Below, let's explore the origins of the most popular wedding superstitions and how to incorporate tradition into your special day with some fun, modern twists.

Something old, new, borrowed, and blue

You've heard this rhyme countless times, but what does it mean? The romantic rhyme from England is a time-honored tradition that supposedly brings good luck to the bride. According to Insider.com, the oldest written reference to it is in an 1871 issue of St. James Magazine.

Wearing "something old" symbolizes the bride's past, expressing the couple's desire to retain familial connections. "Something new" represents the couple's happy future filled with good health and success. Wearing "something borrowed" is an opportunity for the bride's family or friends to lend her something special as a token of their love. Finally, wearing "something blue" conveys the bride's fidelity and constancy.

Today, many modern brides find fun and innovative ways to keep up with this tradition and incorporate all four items into their wedding day ensemble. For instance, some brides embroider their new initials on their bridal gown or wrap around an old swatch of gorgeous fabric around their bouquet.

Seeing each other before the ceremony

This tradition dates back to the time when arranged marriages were still the norm and people believed that the groom would call off the wedding if he saw that the bride was unattractive. The original purpose of the veil was also to keep the groom from finding out what the bride looked like until the last possible minute.

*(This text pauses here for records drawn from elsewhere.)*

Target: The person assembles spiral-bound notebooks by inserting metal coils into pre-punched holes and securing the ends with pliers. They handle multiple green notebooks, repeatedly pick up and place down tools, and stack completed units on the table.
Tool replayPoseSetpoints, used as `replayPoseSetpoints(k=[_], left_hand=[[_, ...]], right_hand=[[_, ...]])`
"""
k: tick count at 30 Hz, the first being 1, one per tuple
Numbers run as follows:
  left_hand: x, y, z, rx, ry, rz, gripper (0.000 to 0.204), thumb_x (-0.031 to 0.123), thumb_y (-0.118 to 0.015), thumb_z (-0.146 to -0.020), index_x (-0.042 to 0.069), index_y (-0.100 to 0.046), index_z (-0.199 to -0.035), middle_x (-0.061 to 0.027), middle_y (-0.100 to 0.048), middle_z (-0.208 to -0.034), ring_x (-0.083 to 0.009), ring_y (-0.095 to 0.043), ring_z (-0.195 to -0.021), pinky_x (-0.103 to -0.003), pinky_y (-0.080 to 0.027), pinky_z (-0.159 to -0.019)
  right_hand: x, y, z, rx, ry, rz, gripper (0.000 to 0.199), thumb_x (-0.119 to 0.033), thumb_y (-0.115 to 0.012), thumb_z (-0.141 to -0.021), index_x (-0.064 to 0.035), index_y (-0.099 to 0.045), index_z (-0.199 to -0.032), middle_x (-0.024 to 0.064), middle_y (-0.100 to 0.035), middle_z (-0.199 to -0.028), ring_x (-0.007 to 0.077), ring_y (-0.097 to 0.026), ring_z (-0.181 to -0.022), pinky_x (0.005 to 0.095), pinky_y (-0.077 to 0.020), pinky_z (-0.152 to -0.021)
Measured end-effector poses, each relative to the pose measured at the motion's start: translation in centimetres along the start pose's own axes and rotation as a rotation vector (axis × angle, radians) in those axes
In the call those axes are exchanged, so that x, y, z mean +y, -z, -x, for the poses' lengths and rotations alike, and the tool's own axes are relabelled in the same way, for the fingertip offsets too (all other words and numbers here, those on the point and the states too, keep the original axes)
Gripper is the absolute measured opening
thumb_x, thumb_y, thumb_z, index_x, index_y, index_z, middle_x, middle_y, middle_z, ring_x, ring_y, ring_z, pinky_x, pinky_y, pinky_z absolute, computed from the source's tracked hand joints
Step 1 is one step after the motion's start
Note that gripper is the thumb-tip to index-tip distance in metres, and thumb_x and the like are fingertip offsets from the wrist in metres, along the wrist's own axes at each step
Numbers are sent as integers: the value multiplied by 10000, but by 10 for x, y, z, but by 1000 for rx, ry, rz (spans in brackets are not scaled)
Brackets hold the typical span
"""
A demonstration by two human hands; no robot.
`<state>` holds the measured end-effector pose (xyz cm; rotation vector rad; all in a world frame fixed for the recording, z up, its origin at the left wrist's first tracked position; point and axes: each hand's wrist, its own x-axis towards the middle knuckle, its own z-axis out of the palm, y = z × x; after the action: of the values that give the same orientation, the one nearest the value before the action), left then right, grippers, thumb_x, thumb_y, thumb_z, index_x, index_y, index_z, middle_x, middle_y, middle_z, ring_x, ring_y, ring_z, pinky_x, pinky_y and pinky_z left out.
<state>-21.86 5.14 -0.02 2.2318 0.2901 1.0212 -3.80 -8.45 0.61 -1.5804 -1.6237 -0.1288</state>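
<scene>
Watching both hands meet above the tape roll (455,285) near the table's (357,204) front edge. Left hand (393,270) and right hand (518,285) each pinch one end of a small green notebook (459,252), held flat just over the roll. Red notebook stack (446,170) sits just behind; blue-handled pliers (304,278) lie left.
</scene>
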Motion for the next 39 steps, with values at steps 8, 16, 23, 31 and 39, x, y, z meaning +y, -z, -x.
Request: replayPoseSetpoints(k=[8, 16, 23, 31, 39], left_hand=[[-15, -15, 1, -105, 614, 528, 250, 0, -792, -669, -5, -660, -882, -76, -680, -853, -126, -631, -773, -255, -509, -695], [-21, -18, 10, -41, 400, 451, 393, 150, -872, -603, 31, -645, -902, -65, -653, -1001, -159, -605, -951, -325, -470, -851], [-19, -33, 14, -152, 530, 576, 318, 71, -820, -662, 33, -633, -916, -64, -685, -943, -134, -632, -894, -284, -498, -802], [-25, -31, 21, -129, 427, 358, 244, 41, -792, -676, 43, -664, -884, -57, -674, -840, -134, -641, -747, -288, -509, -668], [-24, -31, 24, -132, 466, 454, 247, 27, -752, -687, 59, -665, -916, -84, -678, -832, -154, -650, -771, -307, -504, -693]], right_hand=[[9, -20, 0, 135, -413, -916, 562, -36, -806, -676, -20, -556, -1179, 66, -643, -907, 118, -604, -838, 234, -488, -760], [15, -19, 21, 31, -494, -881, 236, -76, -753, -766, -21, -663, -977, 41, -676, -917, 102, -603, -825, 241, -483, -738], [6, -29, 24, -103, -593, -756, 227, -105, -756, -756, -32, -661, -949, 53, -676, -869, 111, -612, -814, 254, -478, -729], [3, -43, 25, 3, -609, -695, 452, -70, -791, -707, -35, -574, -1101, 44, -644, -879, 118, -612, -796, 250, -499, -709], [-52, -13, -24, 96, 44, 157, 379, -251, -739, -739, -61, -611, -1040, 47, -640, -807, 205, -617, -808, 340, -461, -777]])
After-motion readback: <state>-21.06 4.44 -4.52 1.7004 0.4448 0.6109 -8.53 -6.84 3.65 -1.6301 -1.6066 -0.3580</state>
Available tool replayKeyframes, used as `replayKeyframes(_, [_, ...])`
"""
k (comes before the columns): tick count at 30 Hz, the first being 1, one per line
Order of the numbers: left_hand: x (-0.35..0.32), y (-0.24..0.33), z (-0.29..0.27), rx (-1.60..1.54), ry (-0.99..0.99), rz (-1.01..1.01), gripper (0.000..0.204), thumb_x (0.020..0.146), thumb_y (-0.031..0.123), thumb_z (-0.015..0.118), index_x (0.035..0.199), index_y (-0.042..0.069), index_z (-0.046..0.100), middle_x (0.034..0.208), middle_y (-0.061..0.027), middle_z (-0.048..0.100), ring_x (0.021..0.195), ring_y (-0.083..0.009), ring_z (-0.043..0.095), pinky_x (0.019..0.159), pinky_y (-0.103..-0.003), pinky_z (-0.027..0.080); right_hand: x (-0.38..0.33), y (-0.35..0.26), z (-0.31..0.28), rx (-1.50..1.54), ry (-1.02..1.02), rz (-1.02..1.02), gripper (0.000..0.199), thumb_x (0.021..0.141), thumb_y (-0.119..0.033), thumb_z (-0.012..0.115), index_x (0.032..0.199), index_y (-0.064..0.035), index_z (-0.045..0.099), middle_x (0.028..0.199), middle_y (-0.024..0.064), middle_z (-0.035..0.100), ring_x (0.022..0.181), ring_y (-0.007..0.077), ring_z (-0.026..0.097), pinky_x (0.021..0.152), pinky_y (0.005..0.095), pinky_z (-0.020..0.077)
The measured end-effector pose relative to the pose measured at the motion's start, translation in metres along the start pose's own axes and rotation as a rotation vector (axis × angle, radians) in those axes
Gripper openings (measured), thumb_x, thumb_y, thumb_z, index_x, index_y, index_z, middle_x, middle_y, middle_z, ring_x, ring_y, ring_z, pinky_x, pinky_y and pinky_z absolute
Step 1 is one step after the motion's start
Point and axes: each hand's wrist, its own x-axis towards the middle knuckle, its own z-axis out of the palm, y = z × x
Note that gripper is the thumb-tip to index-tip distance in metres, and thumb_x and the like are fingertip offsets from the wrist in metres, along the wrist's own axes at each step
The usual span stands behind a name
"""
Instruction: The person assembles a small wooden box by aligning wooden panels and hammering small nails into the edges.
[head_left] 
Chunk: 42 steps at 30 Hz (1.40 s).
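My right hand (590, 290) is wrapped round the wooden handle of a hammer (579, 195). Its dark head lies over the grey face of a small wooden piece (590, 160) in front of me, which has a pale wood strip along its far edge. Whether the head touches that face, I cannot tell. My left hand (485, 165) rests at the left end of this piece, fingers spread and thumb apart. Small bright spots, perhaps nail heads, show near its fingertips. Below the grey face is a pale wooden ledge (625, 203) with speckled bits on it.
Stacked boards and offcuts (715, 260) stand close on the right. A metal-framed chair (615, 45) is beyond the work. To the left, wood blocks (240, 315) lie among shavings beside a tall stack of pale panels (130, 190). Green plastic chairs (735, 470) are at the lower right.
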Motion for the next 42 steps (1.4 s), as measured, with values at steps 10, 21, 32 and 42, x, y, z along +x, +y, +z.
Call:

Although arranged marriages are no longer common and this is no longer followed, most brides across the United States, be it in New York or Orem, hide their wedding dresses from their grooms. Many believe it makes their wedding day even more exciting and memorable.

Tossing the bouquet and garter

In the Middle Ages, people believed it was lucky to get a piece of the bride's gown. Throngs of guests would follow the bride and groom into their chamber so they could rip off a piece of the bride's garments right off her body. Since the dresses often got torn apart in the chaos, brides would toss their bouquets to distract the guests. When the newlywed couple reached their chamber, the groom would crack the door open and throw the bride's garter to the people outside. It was his way of saying that they were about to engage in lovemaking.

The origin of the tradition may be downright dirty, but today, it's a fun ritual enjoyed by the unmarried friends and family members of the couple. The bride tosses the bouquet while the groom throws the garter to their unmarried guests. It's said that the ones who catch the bouquet and garter are next in line to get married.

However, if you're doubtful about including this tradition at your wedding, you can opt for an anniversary dance instead. All married couples will join the newlyweds on the dance floor as a slow song plays. Throughout the song, the host will ask the married couples to sit down as their anniversaries are announced. The longest-married couple is presented with the bouquet and they slow dance to the rest of the song.

A wedding is a celebratory ceremony filled with meaning, tradition, rules, and even superstitions. While you don't need to follow them to complete your special day, it doesn't hurt to revel in a bit of nostalgia of well-known traditions.